Ongrid is a four-layer system. The edge runs on every monitored host; the manager is the cloud. They communicate over one outbound tunnel (the control plane) plus a separate auth-gated direct upload path for telemetry (the data plane).

The 4-layer model

text
┌──────────────────────────────────────────────────────────────────┐
│ L4  Alert / notification                                         │
│      built-in rules + custom kinds → channels (Slack / TG / IM)  │
├──────────────────────────────────────────────────────────────────┤
│ L3  Intelligence (graph-kernel ReAct agent)                      │
│      coordinator → specialist sub-agents → ~30 skills            │
├──────────────────────────────────────────────────────────────────┤
│ L2  Observability triad + edge direct path                       │
│      Prometheus · Loki · Tempo  +  push_host_metrics RPC         │
├──────────────────────────────────────────────────────────────────┤
│ L1  Cluster (signal collection)                                  │
│      ongrid-edge + plugins on every host                         │
└──────────────────────────────────────────────────────────────────┘
  • L1 — Cluster. Where signals come from. One ongrid-edge per host, plus its subprocess plugins (promtail, node_exporter, process_exporter, otelcol-contrib).
  • L2 — Observability triad. Prometheus / Loki / Tempo store the signals. They're shipped in the docker-compose; the same UI works against external managed equivalents (Grafana Cloud, Mimir, VictoriaMetrics) if you switch them out from Settings. A separate edge direct path carries push_host_metrics over the tunnel for low-cardinality closed-set host metrics (this is what powers the built-in CPU / mem / disk / load alerts even before Prom is configured).
  • L3 — Intelligence. The graph-kernel ReAct agent: coordinator decomposes the question, dispatches to specialist sub-agents, calls skills, synthesises an answer.
  • L4 — Alerts & notifications.

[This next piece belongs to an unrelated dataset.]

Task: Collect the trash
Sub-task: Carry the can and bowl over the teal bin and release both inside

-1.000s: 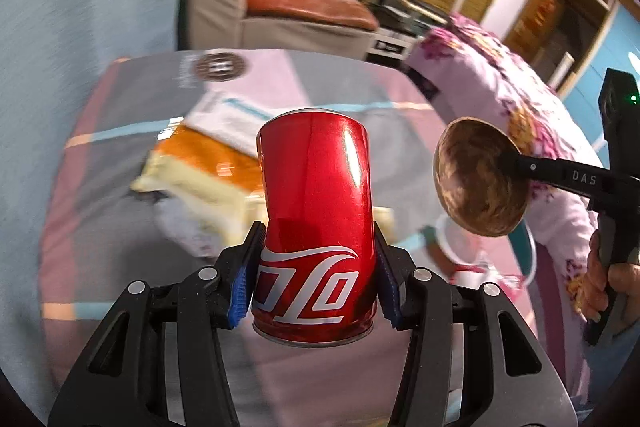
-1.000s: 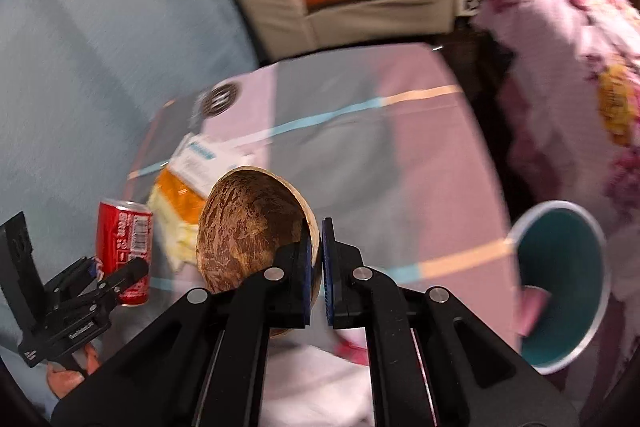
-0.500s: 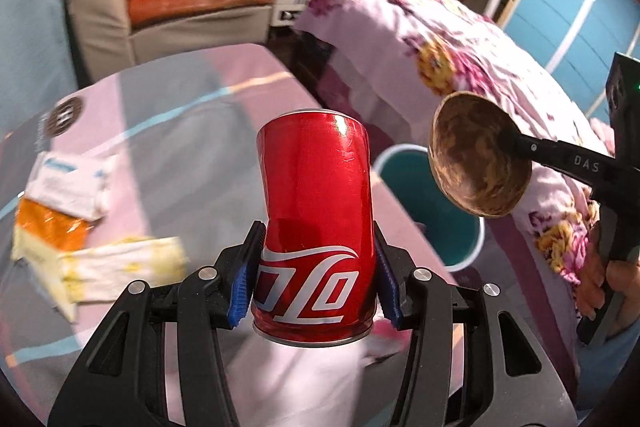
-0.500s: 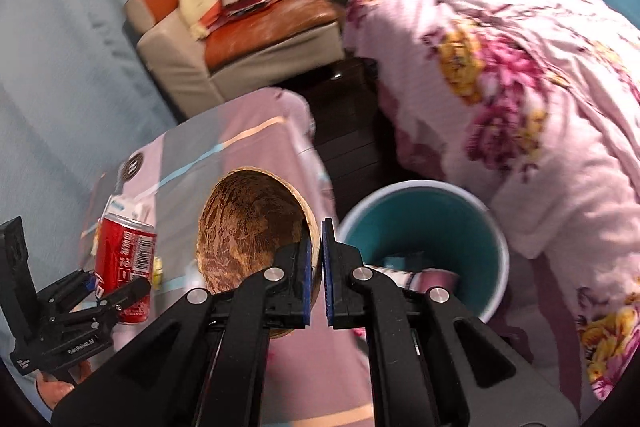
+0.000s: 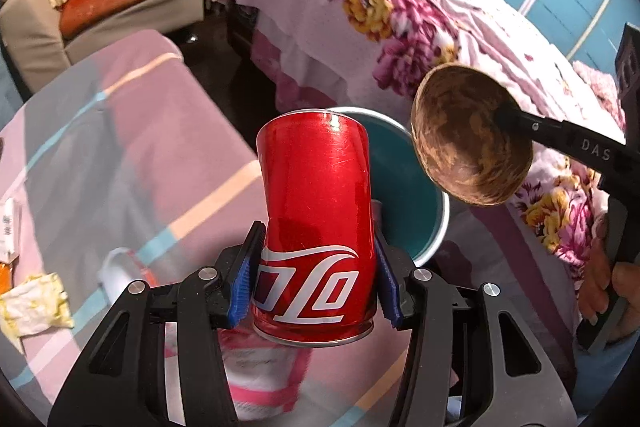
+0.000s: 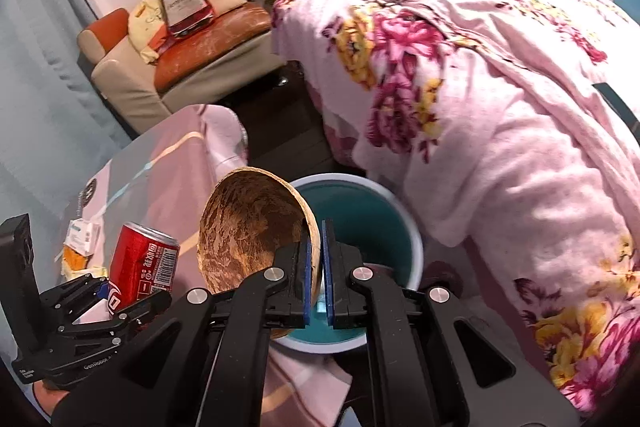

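Note:
My left gripper (image 5: 316, 283) is shut on a red cola can (image 5: 316, 223) and holds it upright in the air, just in front of a teal bin (image 5: 404, 187) with a white rim. My right gripper (image 6: 316, 283) is shut on the rim of a brown coconut-shell bowl (image 6: 252, 227) and holds it over the near left edge of the teal bin (image 6: 360, 211). The can (image 6: 144, 263) and left gripper (image 6: 116, 303) show at the lower left of the right wrist view. The bowl (image 5: 468, 139) shows right of the can in the left wrist view.
A table with a pink and grey striped cloth (image 5: 120, 155) lies left of the bin, with crumpled yellow paper (image 5: 32, 307) and packets (image 6: 80, 243) on it. A bed with a floral blanket (image 6: 500, 99) stands right. A sofa (image 6: 180, 59) stands behind.
Both grippers have swung right, away from the table and toward the teal bin, still holding the can and the bowl. The bin is now close under both.

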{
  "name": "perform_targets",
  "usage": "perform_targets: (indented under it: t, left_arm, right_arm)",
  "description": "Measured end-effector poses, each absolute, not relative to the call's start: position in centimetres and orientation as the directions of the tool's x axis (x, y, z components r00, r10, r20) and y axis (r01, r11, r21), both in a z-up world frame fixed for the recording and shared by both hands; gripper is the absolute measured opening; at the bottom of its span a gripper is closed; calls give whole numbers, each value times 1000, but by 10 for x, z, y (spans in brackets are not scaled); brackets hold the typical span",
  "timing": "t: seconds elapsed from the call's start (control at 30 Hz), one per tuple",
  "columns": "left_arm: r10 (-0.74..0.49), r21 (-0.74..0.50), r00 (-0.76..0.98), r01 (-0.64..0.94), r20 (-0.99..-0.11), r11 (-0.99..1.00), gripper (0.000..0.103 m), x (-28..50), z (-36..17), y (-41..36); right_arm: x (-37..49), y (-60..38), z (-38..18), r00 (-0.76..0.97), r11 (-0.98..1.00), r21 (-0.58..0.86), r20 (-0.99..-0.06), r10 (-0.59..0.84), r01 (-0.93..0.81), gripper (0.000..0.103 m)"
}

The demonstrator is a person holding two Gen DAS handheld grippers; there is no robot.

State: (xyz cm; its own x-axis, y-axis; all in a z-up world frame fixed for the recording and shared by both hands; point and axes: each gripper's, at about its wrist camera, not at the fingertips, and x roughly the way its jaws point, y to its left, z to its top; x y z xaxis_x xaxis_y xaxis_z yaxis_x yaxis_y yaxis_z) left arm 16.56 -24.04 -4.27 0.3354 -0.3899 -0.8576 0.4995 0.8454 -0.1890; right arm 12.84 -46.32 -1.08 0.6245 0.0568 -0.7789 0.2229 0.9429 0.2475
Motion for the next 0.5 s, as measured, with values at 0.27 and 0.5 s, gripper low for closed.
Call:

Built-in rules + custom kinds evaluate against L2 / L1 streams, fire into channels (Slack, Telegram, Larksuite, DingTalk, WeCom, raw webhook).

The strategic bet is L1 + L2 edge direct path: a single tarball, one outbound tunnel, host metrics flowing without a Prom round-trip. That's what makes the 10-minute install actually 10 minutes.

Edge → frontier → manager

text
   host (yours)                  cloud (yours, self-hosted)
 ┌──────────────────┐
 │ ongrid-edge      │
 │ ├─ plugins/      │           ┌─────────────────────────────┐
 │ │  promtail      │           │ frontier (broker, port 40012)│
 │ │  node_exporter │           │  · multiplexed geminio       │
 │ │  process_exp.  │── one ───▶│  · auth: access/secret key   │
 │ │  otelcol       │  outbound │  · service-end → manager     │
 │ └─ runtime       │   TCP     └──────────────┬──────────────┘
 │    geminio client│   :40012                 │ service-end (40011)
 └──────────────────┘                          ▼
                                 ┌─────────────────────────────┐
                                 │ ongrid (manager)            │
                                 │  · http API (nginx 443)     │
                                 │  · bounded contexts         │
                                 │  · agent runtime            │
                                 └──────────────┬──────────────┘


                                       Prom / Loki / Tempo /
                                       MySQL / Qdrant /
                                       SearXNG / Grafana
  • One TCP connection per host. ongrid-edge dials frontier:40012 outbound. Nothing inbound. No port-forward, no jumpbox, no reverse-tunnel SaaS.
  • Geminio multiplex. Many logical RPC streams ride one TCP connection. Bidirectional: the manager can call into the edge (bash, host_probe_*, query_processes) and the edge can call into the manager (push_host_metrics, report_register).
  • Frontier is the broker. Upstream singchia/frontier, shipped in the release tarball. ADR-007 is the rationale (we don't reimplement what an external broker already does).
  • Manager is one Go binary. Ten or so bounded contexts (edges, alerts, incidents, agent, knowledge, channels, identity, audit…), all behind the nginx front-door.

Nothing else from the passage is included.